THE PROBLEM → Print each line once more, unchanged, from the line holding "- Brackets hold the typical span" to the end of the listing below.

***** INFORMATION SHOWN *****

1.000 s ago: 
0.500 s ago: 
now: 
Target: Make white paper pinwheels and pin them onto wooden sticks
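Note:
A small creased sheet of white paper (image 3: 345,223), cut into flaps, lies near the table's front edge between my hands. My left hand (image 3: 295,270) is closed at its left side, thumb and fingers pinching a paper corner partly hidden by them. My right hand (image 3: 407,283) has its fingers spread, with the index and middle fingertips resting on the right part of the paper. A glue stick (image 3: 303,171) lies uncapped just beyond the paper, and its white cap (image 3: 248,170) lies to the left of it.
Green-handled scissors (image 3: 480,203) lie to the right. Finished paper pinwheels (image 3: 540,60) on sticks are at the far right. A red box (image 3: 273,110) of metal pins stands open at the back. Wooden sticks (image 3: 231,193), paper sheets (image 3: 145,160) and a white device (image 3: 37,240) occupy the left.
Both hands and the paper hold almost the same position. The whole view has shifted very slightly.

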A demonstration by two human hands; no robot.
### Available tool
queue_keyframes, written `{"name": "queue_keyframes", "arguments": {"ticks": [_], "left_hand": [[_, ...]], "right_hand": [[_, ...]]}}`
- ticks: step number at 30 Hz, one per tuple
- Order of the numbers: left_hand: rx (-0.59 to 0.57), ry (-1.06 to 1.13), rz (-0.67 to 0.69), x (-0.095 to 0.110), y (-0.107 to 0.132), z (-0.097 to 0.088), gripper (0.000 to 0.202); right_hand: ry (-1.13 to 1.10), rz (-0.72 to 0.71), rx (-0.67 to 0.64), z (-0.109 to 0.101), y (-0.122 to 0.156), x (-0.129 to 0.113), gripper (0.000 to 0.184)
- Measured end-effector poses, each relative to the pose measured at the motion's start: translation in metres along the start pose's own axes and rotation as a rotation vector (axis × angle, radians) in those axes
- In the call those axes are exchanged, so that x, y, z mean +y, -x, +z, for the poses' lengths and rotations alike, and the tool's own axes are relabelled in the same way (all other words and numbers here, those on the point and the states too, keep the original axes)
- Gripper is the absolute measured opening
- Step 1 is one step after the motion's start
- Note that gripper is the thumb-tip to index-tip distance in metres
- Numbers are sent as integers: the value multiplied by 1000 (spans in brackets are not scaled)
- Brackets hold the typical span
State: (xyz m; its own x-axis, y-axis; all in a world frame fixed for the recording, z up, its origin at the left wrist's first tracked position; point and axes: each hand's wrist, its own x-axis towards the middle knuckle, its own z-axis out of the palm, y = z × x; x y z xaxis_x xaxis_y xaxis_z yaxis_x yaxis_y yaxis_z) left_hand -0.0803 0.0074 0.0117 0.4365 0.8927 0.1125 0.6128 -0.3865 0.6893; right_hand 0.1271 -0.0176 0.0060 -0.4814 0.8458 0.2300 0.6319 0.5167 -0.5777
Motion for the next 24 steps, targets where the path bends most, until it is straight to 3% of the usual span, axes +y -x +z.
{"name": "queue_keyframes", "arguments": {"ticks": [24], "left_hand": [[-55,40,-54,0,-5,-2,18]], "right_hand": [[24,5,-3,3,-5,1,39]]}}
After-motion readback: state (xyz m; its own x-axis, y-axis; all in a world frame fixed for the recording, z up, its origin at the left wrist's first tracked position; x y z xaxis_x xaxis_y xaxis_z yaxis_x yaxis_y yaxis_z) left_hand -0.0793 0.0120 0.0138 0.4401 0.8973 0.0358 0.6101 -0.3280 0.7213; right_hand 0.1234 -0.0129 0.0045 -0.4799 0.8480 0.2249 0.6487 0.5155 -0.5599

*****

RESPONSE →
- Brackets hold the typical span
State: (xyz m; its own x-axis, y-axis; all in a world frame fixed for the recording, z up, its origin at the left wrist's first tracked position; point and axes: each hand's wrist, its own x-axis towards the middle knuckle, its own z-axis out of the palm, y = z × x; x y z xaxis_x xaxis_y xaxis_z yaxis_x yaxis_y yaxis_z) left_hand -0.0803 0.0074 0.0117 0.4365 0.8927 0.1125 0.6128 -0.3865 0.6893; right_hand 0.1271 -0.0176 0.0060 -0.4814 0.8458 0.2300 0.6319 0.5167 -0.5777
Motion for the next 24 steps, targets where the path bends most, until it is straight to 3% of the usual span, axes +y -x +z.
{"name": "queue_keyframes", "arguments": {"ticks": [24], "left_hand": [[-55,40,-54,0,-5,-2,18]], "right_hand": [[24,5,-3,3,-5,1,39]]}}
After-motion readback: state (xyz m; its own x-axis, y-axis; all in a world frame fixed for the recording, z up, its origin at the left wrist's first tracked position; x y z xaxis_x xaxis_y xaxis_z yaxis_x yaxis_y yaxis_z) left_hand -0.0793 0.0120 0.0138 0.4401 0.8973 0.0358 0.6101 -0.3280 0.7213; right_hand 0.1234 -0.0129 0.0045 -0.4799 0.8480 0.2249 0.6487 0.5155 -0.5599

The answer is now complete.